It’s the Industry, stupid !
On se souvient qu’à une époque la société (patriarcale) était divisée en trois, les bellatores, les oratores et les laboratores. Cette dernière catégorie était en fait essentiellement composée des paysans, qui formaient le bataillon très majoritaire du géant démographique qu’avait été la France de l’époque moderne. La révolution de 89 et les révolutions industrielles ont fait advenir ensuite une société structurée et hiérarchisée non plus autour de la naissance mais autour du mérite et du travail, non plus aux champs mais à la ville.
Le secteur industriel est progressivement devenu essentiel en France, comme employeur et comme créateur de richesses. Jusqu’aux chocs pétroliers il a connu au XXe siècle un essor continu – en dehors de l’éclipse due à la Deuxième Guerre mondiale. Au début des années 70 l’industrie représentait pas loin de 40 % du produit intérieur et la même proportion ou pas loin de la population active. 30 ans plus tard la part de l’industrie dans la richesse nationale avait été divisée par près de 2 et de nouveau autant jusqu’aux années 2020, pour se situer aux alentours de 13 % aujourd’hui. La population agricole a quasiment disparu, la répartition des effectifs entre les secteurs secondaire et tertiaire est en gros 20 %-80 %.
Ce reflux industriel est une tendance de fond dont les déterminants sont connus : l’avènement des pays producteurs à bas coûts, l’explosion du fret maritime, l’attrait sous nos latitudes des emplois tertiaires réputés moins pénibles, et souvent ils le sont, sans compter que la moitié de la population active – les femmes – se destine peu à l’industrie. L’auteur de votre édito fait partie de ceux qui pensent que la cote d’alerte est atteinte et qu’il serait temps d’inverser la courbe, comme dirait l’autre.
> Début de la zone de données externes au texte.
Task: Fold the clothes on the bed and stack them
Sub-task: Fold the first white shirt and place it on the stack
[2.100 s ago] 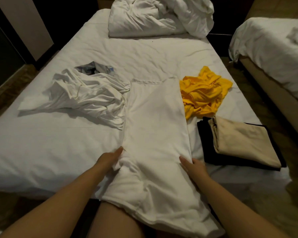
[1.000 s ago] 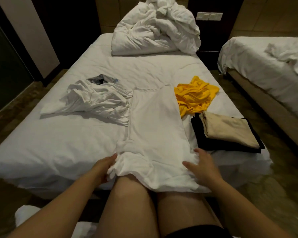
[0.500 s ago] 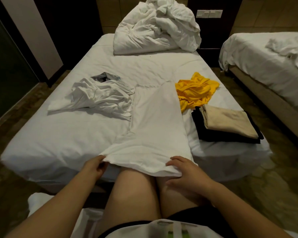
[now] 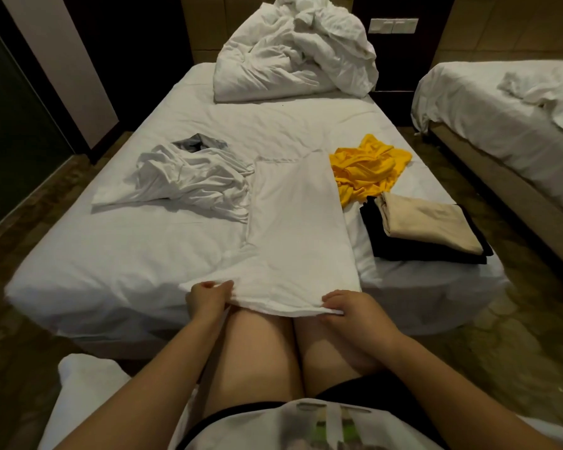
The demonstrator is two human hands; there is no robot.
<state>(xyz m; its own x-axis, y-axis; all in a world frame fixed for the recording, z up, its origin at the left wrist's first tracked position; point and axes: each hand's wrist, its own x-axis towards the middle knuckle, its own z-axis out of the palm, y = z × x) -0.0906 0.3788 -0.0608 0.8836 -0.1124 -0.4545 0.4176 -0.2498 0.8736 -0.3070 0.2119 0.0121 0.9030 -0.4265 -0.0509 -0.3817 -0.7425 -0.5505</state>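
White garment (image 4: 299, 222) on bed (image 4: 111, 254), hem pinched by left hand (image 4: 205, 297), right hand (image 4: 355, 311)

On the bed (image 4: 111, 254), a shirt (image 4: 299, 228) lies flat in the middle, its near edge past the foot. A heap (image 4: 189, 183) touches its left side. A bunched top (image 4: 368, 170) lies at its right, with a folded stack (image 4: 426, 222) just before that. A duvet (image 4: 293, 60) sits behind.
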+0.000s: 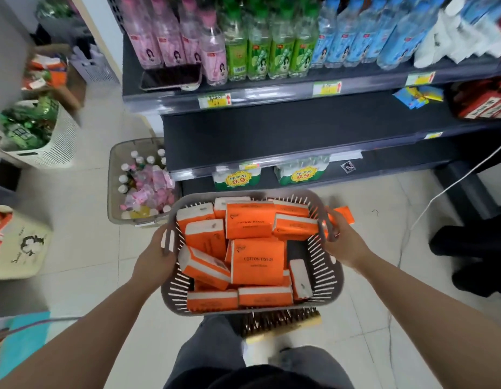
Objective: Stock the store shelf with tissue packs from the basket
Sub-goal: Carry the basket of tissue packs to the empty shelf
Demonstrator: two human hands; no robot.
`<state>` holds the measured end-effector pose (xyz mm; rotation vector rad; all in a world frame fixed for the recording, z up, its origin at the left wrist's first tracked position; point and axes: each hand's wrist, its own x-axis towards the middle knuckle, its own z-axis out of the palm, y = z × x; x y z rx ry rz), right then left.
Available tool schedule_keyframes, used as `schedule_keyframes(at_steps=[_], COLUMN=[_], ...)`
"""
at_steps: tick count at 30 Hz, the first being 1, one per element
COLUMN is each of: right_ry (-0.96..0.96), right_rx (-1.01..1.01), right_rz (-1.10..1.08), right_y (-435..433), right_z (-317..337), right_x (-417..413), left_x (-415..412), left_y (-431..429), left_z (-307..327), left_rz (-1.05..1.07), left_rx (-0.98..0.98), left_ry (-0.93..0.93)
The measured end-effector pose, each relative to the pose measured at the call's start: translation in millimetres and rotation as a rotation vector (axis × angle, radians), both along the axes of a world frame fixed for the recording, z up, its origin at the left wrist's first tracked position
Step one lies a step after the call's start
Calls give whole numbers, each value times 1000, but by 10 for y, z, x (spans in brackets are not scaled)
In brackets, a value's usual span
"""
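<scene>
A grey slatted basket (323, 272) hangs above the floor in front of me, filled with several orange and white tissue packs (256, 261) marked COTTON TISSUE. My left hand (156, 255) grips the basket's left rim. My right hand (343, 242) grips its right rim, and an orange pack (345, 214) sticks out just behind that hand. Straight ahead, the dark middle shelf (271, 136) lies bare across most of its width.
The top shelf holds pink, green and blue bottles and a phone (170, 77). Red packs (485, 103) sit at the middle shelf's right end. A basket of bottles (140, 183) stands on the floor to the left, with other bins (38, 133) further left. A white cable (451, 186) runs at the right.
</scene>
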<state>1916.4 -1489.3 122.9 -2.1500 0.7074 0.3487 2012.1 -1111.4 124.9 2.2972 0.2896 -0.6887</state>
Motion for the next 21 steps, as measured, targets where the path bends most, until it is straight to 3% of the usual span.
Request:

“Nos vieux points forts sont la science, la technique, l’ingénierie, la construction, l’innovation.”
C’est plus facile à dire qu’à faire et les plans d’investissement et autres mesures fiscales et sociales ne sauraient être que des facilitateurs d’un redressement que les pouvoirs publics invoquent depuis longtemps maintenant (on se souvient du « ministère du Redressement productif » de 2012). Les auteurs des articles du dossier du mois nous convainquent que nous sommes à un moment critique, celui d’un possible rebond. Mais d’abord pourquoi est-ce important de voir cesser notre déclin industriel ?
D’abord les capacités industrielles concourent à une certaine autonomie stratégique nationale (militaire, énergétique, pharmaceutique (!), dans la transition écologique…), filet de sauvegarde à ne pas négliger face à la marche inquiétante du monde ; ensuite l’agriculture étant devenue un employeur marginal, les usines permettent encore – moins qu’avant – d’habiter le vaste territoire hexagonal et donc d’assurer un rôle social essentiel ; enfin le secteur tertiaire est pour une large partie (et pas la moins prospère) lié au secteur secondaire. La France ne serait plus elle-même si elle se laissait devenir un pays musée.
Mais les usines qui sont parties ne reviendront pas pour la plupart. Il faut être compétitif pour maintenir des filières à flot, et capable de se transformer, et donc appuyer sur nos vieux points forts, la science, la technique, l’ingénierie, la construction, l’innovation. Ce qui nous renvoie au passage à un refrain connu : faites faire des maths et de la physique à vos enfants et petits-enfants pour que le monde de demain leur appartienne, grâce à eux l’industrie et une certaine excellence française y auront encore de beaux jours.